藤川氏はさらに、未来の教育や就職のあり方なども視野に入れながら次のように語る。

「これまではオフラインがデフォルトで、オンラインがイレギュラーなものでした。しかし、それが逆転するアフターデジタルへの移行はしばらく前からすでに始まっていて、新型コロナウイルス環境下でさらに加速化しました。そこでのキーワードはやはりデータの蓄積です。前述したようにオンライン会議やプレゼンテーション、交渉プロセスのスキルがスコア化できれば、あらかじめそのようなスキルを事前に習得したうえで、ビジネススクールや企業研修でさらにブラッシュアップするといったことも可能になります。転職する際にもこのスコアを使うことができれば、企業も人物を選考しやすくなるでしょう」

ブロックチェーンのテクノロジーが普及することで、これらは決して夢物語ではなくなるだろう。だが、そこで懸念されるのは、世界では国境をまたぐほどのバーチャルコミュニケーションが進む一方で、国内では自社やパートナーとの間ですら、依然として「リアル」コミュニケーション偏重の傾向があるという声も少なくない。
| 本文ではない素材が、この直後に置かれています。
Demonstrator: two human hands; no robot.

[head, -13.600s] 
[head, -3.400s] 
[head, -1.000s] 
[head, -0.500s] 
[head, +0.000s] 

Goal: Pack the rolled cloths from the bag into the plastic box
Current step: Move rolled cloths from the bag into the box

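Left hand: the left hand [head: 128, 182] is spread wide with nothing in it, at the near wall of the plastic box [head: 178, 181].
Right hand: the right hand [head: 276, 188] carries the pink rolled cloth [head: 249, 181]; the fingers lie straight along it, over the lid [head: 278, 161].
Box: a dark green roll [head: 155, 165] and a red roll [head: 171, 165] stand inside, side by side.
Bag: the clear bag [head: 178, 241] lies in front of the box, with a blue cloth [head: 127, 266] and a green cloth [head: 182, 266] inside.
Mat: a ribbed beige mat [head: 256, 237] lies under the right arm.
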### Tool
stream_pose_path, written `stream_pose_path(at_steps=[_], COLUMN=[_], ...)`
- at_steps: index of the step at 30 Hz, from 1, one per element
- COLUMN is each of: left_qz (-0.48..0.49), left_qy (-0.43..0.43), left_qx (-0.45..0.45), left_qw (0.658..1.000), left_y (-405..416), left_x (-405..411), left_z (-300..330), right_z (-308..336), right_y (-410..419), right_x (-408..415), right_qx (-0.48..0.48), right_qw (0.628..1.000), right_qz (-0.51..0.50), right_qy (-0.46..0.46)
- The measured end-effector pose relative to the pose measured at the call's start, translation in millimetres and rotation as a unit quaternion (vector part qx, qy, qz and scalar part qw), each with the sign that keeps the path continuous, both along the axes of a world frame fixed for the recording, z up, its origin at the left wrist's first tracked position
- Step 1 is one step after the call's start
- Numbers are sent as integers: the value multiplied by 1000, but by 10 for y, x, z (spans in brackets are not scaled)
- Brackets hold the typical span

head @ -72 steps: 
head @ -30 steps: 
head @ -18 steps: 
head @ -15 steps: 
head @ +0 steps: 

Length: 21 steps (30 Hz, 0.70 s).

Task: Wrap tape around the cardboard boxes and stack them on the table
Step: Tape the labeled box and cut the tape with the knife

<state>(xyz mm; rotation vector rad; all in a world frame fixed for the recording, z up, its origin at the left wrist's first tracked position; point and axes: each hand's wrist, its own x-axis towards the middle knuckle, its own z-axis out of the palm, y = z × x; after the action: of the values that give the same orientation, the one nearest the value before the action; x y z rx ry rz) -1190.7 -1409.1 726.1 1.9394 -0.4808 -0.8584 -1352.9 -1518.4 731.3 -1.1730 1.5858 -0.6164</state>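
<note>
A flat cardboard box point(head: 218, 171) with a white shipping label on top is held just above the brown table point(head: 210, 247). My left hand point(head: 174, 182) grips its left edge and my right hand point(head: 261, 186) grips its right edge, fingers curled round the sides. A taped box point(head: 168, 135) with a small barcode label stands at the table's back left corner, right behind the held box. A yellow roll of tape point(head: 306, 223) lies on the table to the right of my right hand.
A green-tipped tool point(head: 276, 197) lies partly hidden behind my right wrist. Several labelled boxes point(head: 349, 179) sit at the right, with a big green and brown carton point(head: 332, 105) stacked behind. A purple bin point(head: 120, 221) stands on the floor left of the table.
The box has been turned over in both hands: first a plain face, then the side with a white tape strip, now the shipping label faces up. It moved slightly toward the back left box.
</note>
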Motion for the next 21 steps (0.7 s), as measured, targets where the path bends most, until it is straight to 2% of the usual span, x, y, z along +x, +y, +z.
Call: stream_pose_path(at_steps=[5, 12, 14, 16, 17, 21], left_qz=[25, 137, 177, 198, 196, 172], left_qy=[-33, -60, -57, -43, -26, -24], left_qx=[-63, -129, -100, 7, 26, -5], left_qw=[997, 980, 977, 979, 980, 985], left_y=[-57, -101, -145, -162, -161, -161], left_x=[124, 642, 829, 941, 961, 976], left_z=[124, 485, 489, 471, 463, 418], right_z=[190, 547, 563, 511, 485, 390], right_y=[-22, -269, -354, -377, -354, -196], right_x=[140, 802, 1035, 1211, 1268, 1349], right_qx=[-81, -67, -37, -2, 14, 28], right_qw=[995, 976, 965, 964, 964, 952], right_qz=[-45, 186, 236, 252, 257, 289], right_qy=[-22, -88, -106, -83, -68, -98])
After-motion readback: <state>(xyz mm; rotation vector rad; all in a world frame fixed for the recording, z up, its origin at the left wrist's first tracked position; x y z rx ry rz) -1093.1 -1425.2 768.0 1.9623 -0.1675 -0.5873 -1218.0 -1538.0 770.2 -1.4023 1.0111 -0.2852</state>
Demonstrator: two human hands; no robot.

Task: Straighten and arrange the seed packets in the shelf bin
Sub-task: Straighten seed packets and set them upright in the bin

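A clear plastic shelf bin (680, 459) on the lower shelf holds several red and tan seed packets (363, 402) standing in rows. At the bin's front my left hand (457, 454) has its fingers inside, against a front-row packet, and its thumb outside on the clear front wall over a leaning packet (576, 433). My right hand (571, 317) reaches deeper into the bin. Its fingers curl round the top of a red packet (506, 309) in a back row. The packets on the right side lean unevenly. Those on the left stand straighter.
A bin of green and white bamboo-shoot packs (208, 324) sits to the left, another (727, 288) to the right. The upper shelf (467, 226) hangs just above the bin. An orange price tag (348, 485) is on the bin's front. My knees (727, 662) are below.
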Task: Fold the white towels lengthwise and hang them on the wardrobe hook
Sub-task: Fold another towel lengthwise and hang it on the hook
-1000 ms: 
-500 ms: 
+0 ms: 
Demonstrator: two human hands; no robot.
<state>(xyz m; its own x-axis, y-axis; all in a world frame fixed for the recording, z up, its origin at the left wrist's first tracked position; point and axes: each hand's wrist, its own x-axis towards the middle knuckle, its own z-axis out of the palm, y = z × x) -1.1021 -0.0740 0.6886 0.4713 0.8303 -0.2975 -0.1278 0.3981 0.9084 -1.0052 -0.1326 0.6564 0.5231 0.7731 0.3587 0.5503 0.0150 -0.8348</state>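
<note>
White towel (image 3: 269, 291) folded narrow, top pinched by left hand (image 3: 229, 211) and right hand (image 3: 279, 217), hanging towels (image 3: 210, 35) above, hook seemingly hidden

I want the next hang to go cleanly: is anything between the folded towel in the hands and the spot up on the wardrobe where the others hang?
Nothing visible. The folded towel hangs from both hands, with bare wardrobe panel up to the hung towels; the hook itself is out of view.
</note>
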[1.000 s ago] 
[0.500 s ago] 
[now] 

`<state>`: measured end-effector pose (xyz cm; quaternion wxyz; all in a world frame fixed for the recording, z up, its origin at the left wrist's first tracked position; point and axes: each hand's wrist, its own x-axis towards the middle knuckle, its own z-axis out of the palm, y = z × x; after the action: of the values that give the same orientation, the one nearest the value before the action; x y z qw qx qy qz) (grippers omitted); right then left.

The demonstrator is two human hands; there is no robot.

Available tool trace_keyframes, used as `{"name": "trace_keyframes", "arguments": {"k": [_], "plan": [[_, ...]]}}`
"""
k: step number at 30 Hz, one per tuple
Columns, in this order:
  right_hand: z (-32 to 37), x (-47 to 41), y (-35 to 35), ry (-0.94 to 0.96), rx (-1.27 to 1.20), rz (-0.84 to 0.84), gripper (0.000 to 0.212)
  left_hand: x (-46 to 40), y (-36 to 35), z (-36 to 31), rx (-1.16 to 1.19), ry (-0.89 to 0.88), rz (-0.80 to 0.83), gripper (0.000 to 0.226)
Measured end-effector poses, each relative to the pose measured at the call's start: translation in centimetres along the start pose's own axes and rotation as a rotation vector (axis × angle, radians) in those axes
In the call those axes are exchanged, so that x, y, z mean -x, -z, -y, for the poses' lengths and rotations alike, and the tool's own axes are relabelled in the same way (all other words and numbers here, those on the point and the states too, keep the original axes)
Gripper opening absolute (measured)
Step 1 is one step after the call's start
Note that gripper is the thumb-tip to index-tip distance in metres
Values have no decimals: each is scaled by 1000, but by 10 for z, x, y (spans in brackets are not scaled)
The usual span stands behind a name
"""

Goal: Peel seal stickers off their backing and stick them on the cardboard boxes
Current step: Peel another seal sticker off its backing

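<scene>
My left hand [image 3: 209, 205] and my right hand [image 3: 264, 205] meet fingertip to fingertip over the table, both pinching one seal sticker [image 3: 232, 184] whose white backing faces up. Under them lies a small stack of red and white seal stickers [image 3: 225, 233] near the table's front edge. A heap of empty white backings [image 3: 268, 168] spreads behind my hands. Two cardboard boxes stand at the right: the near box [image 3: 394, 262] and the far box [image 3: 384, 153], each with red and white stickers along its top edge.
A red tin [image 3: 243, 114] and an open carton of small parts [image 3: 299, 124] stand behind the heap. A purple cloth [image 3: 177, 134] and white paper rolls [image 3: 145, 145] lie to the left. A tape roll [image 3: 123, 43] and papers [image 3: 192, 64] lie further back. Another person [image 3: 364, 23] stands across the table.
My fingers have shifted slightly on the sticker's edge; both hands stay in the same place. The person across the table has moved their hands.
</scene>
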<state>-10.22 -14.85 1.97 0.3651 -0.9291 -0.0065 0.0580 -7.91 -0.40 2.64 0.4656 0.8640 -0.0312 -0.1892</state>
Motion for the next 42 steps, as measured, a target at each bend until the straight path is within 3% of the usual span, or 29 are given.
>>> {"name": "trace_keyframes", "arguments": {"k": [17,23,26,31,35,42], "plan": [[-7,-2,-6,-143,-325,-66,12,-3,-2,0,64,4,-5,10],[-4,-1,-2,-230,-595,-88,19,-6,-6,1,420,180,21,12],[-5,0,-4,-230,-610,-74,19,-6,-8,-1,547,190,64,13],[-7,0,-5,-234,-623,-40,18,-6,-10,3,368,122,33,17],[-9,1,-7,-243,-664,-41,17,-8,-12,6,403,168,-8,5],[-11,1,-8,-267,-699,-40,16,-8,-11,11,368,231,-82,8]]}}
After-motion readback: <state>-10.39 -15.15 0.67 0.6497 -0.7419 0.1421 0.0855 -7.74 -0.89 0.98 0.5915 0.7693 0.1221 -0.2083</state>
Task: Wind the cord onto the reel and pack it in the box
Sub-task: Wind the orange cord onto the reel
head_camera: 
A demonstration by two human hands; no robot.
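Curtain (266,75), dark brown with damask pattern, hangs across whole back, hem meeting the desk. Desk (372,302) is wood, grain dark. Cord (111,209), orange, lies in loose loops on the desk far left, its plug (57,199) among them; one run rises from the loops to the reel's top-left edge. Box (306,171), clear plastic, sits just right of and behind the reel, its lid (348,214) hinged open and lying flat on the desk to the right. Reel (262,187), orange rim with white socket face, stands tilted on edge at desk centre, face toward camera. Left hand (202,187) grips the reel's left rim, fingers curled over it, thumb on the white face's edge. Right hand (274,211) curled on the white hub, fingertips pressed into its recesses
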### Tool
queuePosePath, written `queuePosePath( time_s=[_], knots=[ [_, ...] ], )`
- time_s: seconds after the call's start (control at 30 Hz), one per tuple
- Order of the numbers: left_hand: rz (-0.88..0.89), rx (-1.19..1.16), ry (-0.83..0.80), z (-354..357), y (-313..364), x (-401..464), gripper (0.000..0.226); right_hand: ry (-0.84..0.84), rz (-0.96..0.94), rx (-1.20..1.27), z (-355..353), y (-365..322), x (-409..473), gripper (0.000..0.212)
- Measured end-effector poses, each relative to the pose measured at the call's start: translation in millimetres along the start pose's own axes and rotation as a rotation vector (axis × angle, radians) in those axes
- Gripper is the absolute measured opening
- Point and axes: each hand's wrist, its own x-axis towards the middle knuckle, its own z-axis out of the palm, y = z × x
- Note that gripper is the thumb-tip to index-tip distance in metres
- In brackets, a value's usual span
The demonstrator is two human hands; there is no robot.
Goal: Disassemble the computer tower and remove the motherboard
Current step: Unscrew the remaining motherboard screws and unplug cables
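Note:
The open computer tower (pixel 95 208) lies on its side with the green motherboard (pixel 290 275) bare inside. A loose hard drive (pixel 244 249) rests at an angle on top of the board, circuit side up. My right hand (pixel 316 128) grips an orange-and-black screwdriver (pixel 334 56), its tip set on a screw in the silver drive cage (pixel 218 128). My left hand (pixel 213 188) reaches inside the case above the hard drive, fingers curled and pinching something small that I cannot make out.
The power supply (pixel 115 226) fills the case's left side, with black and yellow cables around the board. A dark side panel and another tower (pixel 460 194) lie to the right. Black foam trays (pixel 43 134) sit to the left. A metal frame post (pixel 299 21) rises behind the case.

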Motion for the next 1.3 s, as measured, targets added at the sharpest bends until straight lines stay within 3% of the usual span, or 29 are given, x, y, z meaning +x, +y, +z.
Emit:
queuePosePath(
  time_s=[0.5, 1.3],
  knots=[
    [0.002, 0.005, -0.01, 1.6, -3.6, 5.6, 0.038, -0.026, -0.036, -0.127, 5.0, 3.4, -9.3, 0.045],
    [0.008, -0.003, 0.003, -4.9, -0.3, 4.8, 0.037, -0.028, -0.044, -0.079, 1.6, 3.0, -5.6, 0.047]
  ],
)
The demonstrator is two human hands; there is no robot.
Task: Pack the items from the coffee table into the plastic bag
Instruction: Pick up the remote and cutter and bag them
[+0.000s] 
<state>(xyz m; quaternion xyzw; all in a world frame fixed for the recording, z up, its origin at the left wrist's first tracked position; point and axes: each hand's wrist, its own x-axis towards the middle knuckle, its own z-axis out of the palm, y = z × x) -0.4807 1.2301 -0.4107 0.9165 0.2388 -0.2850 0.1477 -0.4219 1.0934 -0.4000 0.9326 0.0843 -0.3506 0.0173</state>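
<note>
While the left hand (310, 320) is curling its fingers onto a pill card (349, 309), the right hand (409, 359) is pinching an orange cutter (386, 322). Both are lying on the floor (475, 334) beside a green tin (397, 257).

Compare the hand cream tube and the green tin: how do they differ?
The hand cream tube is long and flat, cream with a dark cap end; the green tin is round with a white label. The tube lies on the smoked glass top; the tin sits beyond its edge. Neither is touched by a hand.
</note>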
藤川氏は「アフターデジタルへの移行は、ビフォーコロナからの流れですでにあったもの。今までは、デジタルネイティブ世代が、顧客層や組織内でもマイノリティーだったかもしれません。しかし、これからは生まれた時からスマホが身の回りにあったような、デジタルネイティブ世代がどんどんビジネスの中心を担うようになります。お客様も、同僚も、競争相手もデジタルネイティブという時代はすでに起きている未来です」と語る。

自社だけがデジタル移民で競合他社はデジタルネイティブというのでは勝ち目はない。そこで勝ち残るためにも、経営者自身が率先して意識を改革していく必要があるだろう。